Record set
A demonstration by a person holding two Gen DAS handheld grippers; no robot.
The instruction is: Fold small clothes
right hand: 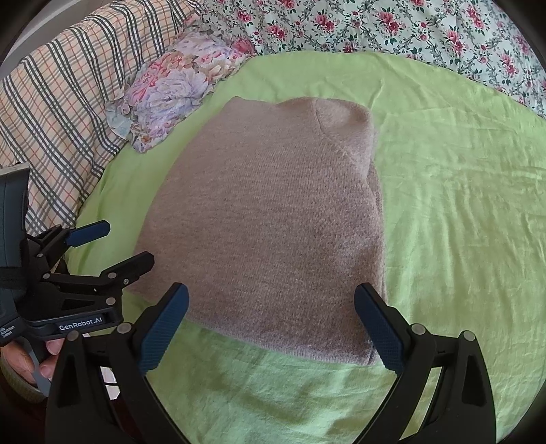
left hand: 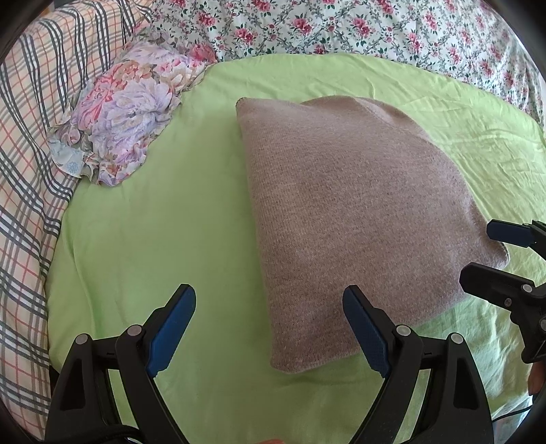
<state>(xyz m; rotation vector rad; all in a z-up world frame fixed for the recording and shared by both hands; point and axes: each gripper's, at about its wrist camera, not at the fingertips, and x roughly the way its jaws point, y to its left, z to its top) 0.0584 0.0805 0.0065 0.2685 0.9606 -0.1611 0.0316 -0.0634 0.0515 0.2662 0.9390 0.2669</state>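
Left gripper [left hand: 269, 328] — jaws spread wide, nothing between the blue pads, hovering at the near left corner of the sweater [left hand: 358, 218]. Right gripper [right hand: 273, 328] — also spread wide and empty, above the sweater's near edge. Sweater: pinkish-grey knit, folded into a rough rectangle, lying flat on the green sheet [right hand: 460, 205]. Beyond its far left corner, a small flowered pillow [left hand: 126, 116]; left of that, plaid bedding [left hand: 30, 143]. Floral quilt [right hand: 392, 27] along the far side.
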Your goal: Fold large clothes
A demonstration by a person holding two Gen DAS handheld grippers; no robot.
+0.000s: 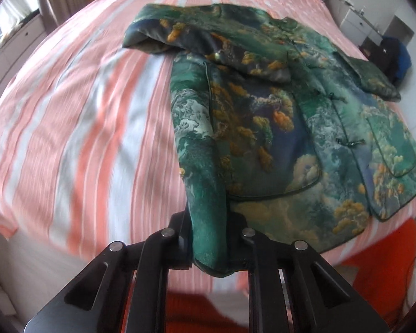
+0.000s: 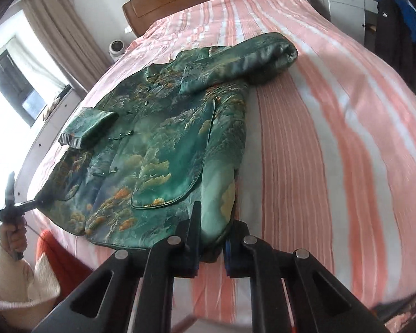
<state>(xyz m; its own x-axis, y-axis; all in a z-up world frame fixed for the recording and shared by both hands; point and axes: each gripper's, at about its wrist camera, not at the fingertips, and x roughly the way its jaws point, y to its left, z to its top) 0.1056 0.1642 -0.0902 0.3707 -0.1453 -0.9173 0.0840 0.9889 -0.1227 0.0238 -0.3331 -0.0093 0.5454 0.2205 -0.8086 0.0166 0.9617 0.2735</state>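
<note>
Green landscape-printed satin padded jacket [image 1: 277, 116] lying front-up, knot buttons fastened, on the pink-and-white striped bed sheet [image 1: 77, 127], both sleeves crossed over the chest, hem toward the bed's foot. Left gripper [image 1: 208, 238] clamped tight on one hem corner of the jacket; right gripper [image 2: 212, 238] pinched on the opposite hem corner, fabric bunched between the fingers. Probably the hem-to-collar fold in hand, though blur hides any lift. Best done by raising both corners level, keeping the hem taut between them, carrying it toward the collar without dragging the sleeves off the chest, and laying down square.
</note>
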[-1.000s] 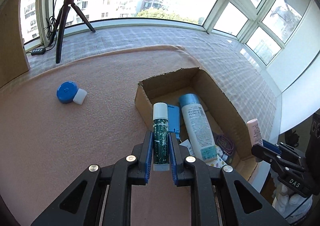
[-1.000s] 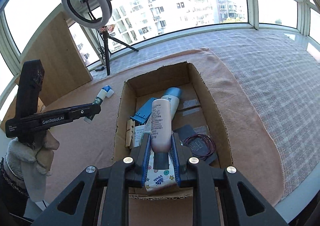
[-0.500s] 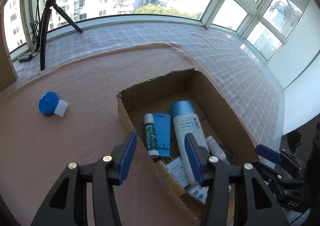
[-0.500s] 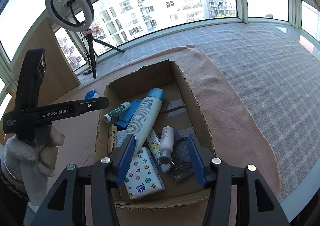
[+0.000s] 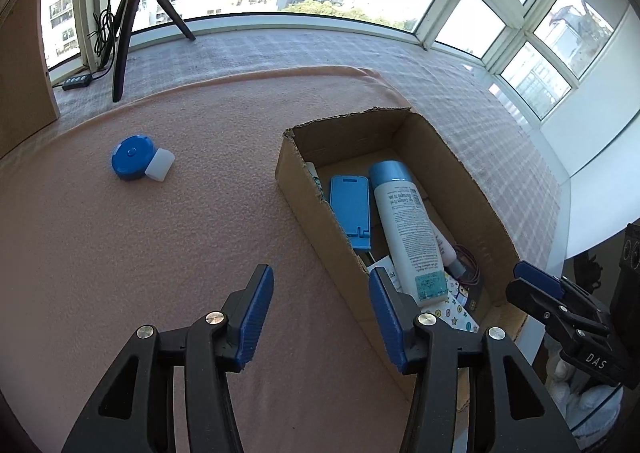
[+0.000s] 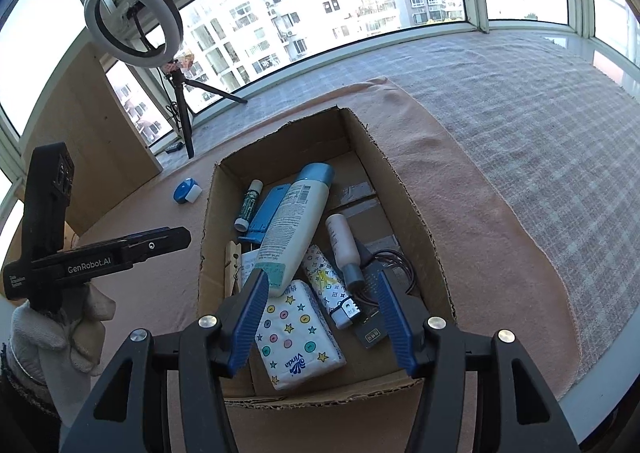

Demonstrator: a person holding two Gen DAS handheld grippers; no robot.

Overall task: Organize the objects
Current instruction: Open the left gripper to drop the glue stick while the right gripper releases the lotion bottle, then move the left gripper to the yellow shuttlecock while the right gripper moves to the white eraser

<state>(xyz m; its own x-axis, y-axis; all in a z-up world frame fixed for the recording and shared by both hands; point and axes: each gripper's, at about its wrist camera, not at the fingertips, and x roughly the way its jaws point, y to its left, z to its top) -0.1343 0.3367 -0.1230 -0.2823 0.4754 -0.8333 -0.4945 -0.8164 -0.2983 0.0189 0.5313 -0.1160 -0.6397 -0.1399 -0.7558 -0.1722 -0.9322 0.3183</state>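
Both grippers are seen with fingers spread wide and nothing held, having just opened. The left gripper (image 5: pixel 320 307) is poised over the near-left wall of the cardboard box (image 5: pixel 316 213); the right gripper (image 6: pixel 322 317) is held above the box's near end. Inside the box lie a green glue stick (image 6: pixel 249 204), a blue stand (image 6: pixel 269 213), a white spray can (image 6: pixel 294 229), a small pink bottle (image 6: pixel 342 243) and a tissue pack (image 6: pixel 296 337). A blue tape measure (image 5: pixel 132 157) is left on the pink cloth (image 5: pixel 180 233), well apart to the left.

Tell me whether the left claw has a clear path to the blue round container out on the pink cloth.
Probably yes: the left claw is open and empty, and only bare pink cloth lies between it and the blue round container.
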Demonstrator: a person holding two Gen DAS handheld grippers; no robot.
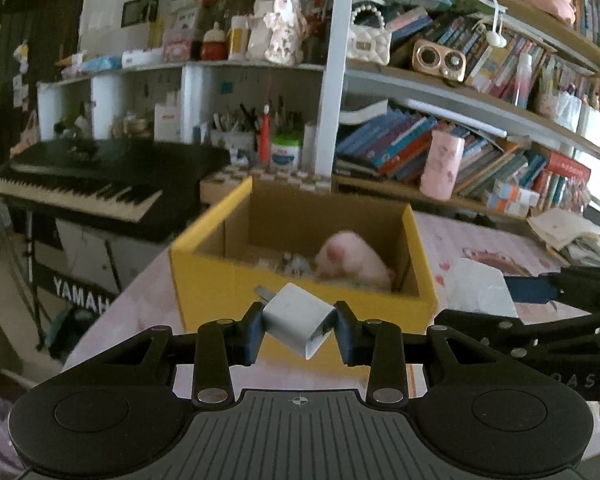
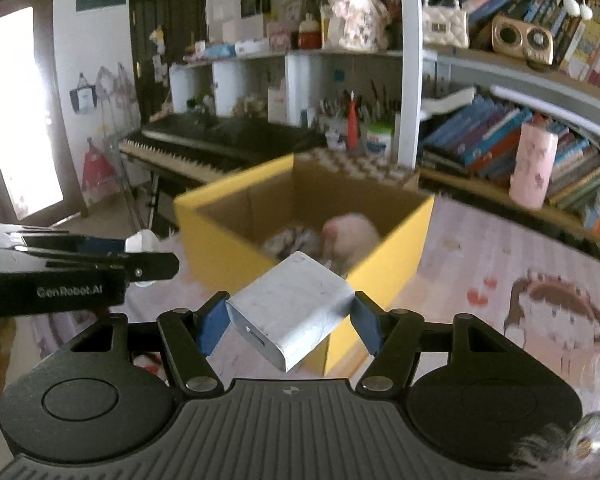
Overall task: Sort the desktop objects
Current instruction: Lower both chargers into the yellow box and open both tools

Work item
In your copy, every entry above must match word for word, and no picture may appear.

Solved exercise
A demonstration by a person holding two Gen DAS handheld grippers; no robot.
The instruction is: Fold small clothes
right hand: 
left hand: 
<state>(xyz m; rotation vector rad; all in a z-up world frame fixed for the recording and shared by both hands; point and axes: each gripper's, at about its wrist camera, not at the fingertips, and x roughly the way its jaws point, y to its left, z to its top) 0.0584 0.0805 0.0065 0.2685 0.9606 -0.1611 0.0316 -0.0634 0.0515 0.2662 0.9390 0.2669</state>
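Left gripper [left hand: 269, 328] — jaws spread wide, nothing between the blue pads, hovering at the near left corner of the sweater [left hand: 358, 218]. Right gripper [right hand: 273, 328] — also spread wide and empty, above the sweater's near edge. Sweater: pinkish-grey knit, folded into a rough rectangle, lying flat on the green sheet [right hand: 460, 205]. Beyond its far left corner, a small flowered pillow [left hand: 126, 116]; left of that, plaid bedding [left hand: 30, 143]. Floral quilt [right hand: 392, 27] along the far side.
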Your goal: Fold large clothes
A demonstration by a person holding two Gen DAS handheld grippers; no robot.
+0.000s: 
+0.000s: 
<state>(xyz m; its own x-axis, y-axis; all in a z-up world frame fixed for the recording and shared by both hands; point and axes: each gripper's, at about its wrist camera, not at the fingertips, and x roughly the way its jaws point, y to its left, z to its top) 0.1056 0.1642 -0.0902 0.3707 -0.1453 -0.9173 0.0840 0.9889 -0.1227 0.0238 -0.3331 -0.0093 0.5454 0.2205 -0.8086 0.0166 0.9617 0.2735</state>
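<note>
Green landscape-printed satin padded jacket [image 1: 277, 116] lying front-up, knot buttons fastened, on the pink-and-white striped bed sheet [image 1: 77, 127], both sleeves crossed over the chest, hem toward the bed's foot. Left gripper [image 1: 208, 238] clamped tight on one hem corner of the jacket; right gripper [image 2: 212, 238] pinched on the opposite hem corner, fabric bunched between the fingers. Probably the hem-to-collar fold in hand, though blur hides any lift. Best done by raising both corners level, keeping the hem taut between them, carrying it toward the collar without dragging the sleeves off the chest, and laying down square.
</note>
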[-1.000s] 
[-1.000s] 
[-0.500s] 
[-0.500s] 
[+0.000s] 
[+0.000s] 

Demonstrator: a person holding two Gen DAS handheld grippers; no robot.

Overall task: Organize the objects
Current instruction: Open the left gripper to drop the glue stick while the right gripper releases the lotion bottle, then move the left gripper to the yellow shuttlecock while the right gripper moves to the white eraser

<state>(xyz m; its own x-axis, y-axis; all in a z-up world frame fixed for the recording and shared by both hands; point and axes: each gripper's, at about its wrist camera, not at the fingertips, and x roughly the way its jaws point, y to its left, z to its top) -0.1343 0.3367 -0.1230 -0.2823 0.4754 -0.8333 -0.4945 -0.8164 -0.2983 0.0189 0.5313 -0.1160 -0.6397 -0.1399 -0.7558 -0.1722 -0.9322 0.3183</state>
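Both grippers are seen with fingers spread wide and nothing held, having just opened. The left gripper (image 5: pixel 320 307) is poised over the near-left wall of the cardboard box (image 5: pixel 316 213); the right gripper (image 6: pixel 322 317) is held above the box's near end. Inside the box lie a green glue stick (image 6: pixel 249 204), a blue stand (image 6: pixel 269 213), a white spray can (image 6: pixel 294 229), a small pink bottle (image 6: pixel 342 243) and a tissue pack (image 6: pixel 296 337). A blue tape measure (image 5: pixel 132 157) is left on the pink cloth (image 5: pixel 180 233), well apart to the left.

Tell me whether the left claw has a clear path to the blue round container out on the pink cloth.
Probably yes: the left claw is open and empty, and only bare pink cloth lies between it and the blue round container.
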Demonstrator: a person holding two Gen DAS handheld grippers; no robot.
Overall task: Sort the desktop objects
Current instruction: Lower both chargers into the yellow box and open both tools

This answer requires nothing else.